Kira Hartley, 27, was suffering from hallucinations, seizures and a rare auto-immune disorder. She was shocked when doctors discovered a football-sized tumor growing on one of her ovaries and causing complications in her brain.

Hartley was diagnosed with a disease called teratoma. The disease sparked encephalitis, an autoimmune condition that causes inflammation in the brain, and triggered Hartley to have seizures and hallucinations of demons. And even a year after the teratoma was removed along with an ovary, she suffers from short-term memory loss. Her tumor weighed four pounds.

Hartley said, “I’ll forget what I had to eat the night before or what I ate or drank or who I even spoke to,” according to the Daily Mail. However, she now keeps a logbook to remember every moment and said, “It has definitely improved my memory a lot and I’m not as scatter-brained anymore.”

Ovarian teratoma is also known as dermoid cyst of the ovary. It is a type of germ cell tumor in the ovary that may contain several types of tissues such as hair, teeth, bone and thyroid. Teratomas may be mature or immature, based on how normal the cells look under a microscope. And it may or may not be cancerous, according to the Medicinenet. com.

Though the cause of ovarian teratomas is unknown, it has been discovered they arise from a single germ cell.

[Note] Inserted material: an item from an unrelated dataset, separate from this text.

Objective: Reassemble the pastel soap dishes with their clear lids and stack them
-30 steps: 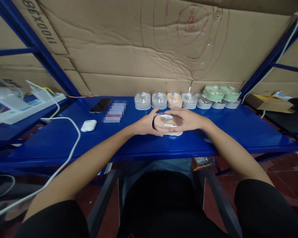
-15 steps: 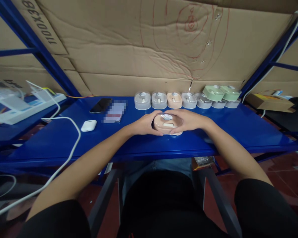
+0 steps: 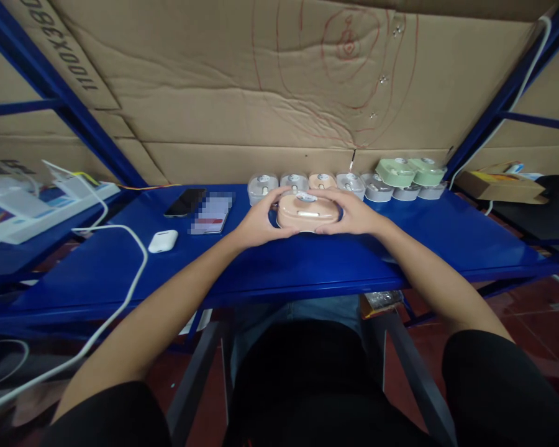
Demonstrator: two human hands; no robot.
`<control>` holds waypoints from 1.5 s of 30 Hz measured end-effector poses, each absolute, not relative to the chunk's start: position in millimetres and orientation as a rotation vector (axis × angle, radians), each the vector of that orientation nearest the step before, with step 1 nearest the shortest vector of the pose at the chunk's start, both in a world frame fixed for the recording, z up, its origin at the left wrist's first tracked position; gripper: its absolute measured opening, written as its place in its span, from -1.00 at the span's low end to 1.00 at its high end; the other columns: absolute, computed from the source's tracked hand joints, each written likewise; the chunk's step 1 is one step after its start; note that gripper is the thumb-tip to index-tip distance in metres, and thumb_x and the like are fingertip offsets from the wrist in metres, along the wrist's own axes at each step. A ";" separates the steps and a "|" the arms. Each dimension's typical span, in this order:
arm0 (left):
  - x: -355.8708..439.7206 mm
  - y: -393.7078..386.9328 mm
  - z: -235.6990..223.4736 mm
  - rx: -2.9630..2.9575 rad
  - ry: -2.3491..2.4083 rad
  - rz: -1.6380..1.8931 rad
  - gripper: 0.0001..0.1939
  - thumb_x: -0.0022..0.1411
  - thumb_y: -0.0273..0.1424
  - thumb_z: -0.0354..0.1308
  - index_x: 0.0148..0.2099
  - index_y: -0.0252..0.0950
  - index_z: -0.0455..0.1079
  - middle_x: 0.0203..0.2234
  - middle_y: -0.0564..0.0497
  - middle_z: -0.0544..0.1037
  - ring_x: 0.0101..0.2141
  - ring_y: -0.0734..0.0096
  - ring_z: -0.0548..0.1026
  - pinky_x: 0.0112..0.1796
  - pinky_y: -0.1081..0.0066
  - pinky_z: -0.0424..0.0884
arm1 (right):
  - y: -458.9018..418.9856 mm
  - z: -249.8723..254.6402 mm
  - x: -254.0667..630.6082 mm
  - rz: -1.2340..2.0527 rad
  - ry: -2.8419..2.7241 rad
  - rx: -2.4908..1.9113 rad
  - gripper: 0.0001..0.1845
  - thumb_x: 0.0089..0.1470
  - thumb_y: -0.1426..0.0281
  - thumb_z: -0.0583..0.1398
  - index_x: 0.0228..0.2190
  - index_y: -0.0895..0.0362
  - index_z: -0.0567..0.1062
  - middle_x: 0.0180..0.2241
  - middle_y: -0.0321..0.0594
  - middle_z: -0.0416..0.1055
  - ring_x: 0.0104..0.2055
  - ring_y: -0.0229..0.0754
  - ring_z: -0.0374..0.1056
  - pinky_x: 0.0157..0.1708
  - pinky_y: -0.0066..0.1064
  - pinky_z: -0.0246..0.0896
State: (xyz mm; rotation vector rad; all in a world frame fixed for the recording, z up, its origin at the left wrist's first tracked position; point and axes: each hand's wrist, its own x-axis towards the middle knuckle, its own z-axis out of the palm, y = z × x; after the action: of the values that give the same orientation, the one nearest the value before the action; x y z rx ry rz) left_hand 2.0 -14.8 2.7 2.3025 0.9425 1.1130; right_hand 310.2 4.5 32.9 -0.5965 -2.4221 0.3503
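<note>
Between my two hands is a peach-coloured box (image 3: 307, 214) with a clear rounded lid and a pale label on top. My left hand (image 3: 263, 220) curves around its left end, thumb along the near side. Around the right end wraps my right hand (image 3: 351, 214) in the same way. The box looks raised above the blue table (image 3: 270, 267), though I cannot tell by how much. Just behind it stand similar boxes in a row: grey ones (image 3: 261, 188), a peach one (image 3: 323, 180), and green ones (image 3: 395, 172) stacked on grey ones at the right.
To the left lie a dark phone (image 3: 186, 202), a second phone with a blurred screen (image 3: 212, 212) and a white earbud case (image 3: 163, 241). A white cable (image 3: 140, 248) hangs over the left side. An open cardboard box (image 3: 500, 186) sits at the right. Cardboard (image 3: 205, 124) walls the back.
Both hands have carried the peach box up and away from me, a little to the left. It now partly covers the row behind. The view has shifted slightly.
</note>
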 end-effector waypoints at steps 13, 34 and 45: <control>-13.5 8.6 5.6 2.586 1.620 0.964 -0.17 0.38 -0.18 0.35 0.56 -0.36 0.25 0.53 -0.40 0.35 0.53 -0.29 0.31 0.53 -0.16 0.24 | 54.6 41.0 367.7 -0.574 -1.740 -1.773 -0.12 0.38 -0.12 0.28 0.45 0.17 0.37 0.22 0.31 0.41 0.24 0.44 0.32 0.20 0.22 0.18; -11.8 1.7 17.6 2.495 2.004 0.746 -0.21 0.36 -0.05 0.34 0.45 -0.41 0.35 0.28 -0.43 0.49 0.27 -0.40 0.45 0.33 -0.18 0.38 | 64.9 23.3 344.3 -0.730 -1.672 -2.002 -0.24 0.34 0.01 0.22 0.28 0.34 0.42 0.22 0.41 0.42 0.21 0.45 0.32 0.16 0.18 0.14; -12.0 4.4 11.8 2.477 2.039 0.524 -0.22 0.46 -0.01 0.26 0.57 -0.24 0.33 0.51 -0.43 0.29 0.46 -0.55 0.25 0.38 -0.36 0.33 | 62.3 31.7 348.8 -0.672 -1.811 -1.992 -0.41 0.41 0.05 0.25 0.24 0.20 0.49 0.24 0.32 0.43 0.25 0.40 0.33 0.21 0.19 0.17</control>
State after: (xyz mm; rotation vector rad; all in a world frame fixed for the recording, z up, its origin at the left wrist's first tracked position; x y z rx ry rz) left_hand -12.0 4.4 11.8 2.4769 2.0394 0.5239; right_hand 348.8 62.3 31.7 -1.9921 -1.8106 -0.6724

An ovarian teratoma develops from a totipotential germ cell (a primary oocyte) that is retained within the ovary. Being totipotential, the cell can give rise to all orders of cells required to form mature tissues and often recognizable structures such as hair, bone, neural tissue and teeth.

These cysts may occur at any age but the prime age of detection is in the childbearing years. Up to 15 percent of women suffering from ovarian teratomas have them in both the ovaries. These cysts can cause the ovary to twist and endanger its blood supply. The risk of rupture is greater if the cyst is large in size and it can cause spillage of the greasy contents that can lead to pain.

According to the Canteen, the common symptoms of teratoma are:

  • Abdominal pain
  • Feeling of fullness
  • Abdominal swelling
  • Irregular vaginal bleeding

Removal of the dermoid cyst is usually the treatment of choice. Ovarian teratoma can be treated by the following methods:

Surgery for ovarian teratoma:

  • Surgery is usually the first part of the treatment for an ovarian teratoma. This may involve the removal of the affected ovary and fallopian tube through laparotomy, a surgical procedure that involves a large incision through the abdominal wall to gain access into the abdominal cavity. At times it may be required to remove both the ovaries, the fallopian tubes and the womb.

Chemotherapy for ovarian teratoma:

  • Ovarian teratomas are generally sensitive to chemotherapy. Normally a combination of chemotherapy drugs is given. Sometimes, it is not compulsory to follow the surgery with chemotherapy if the tumour is completely removed.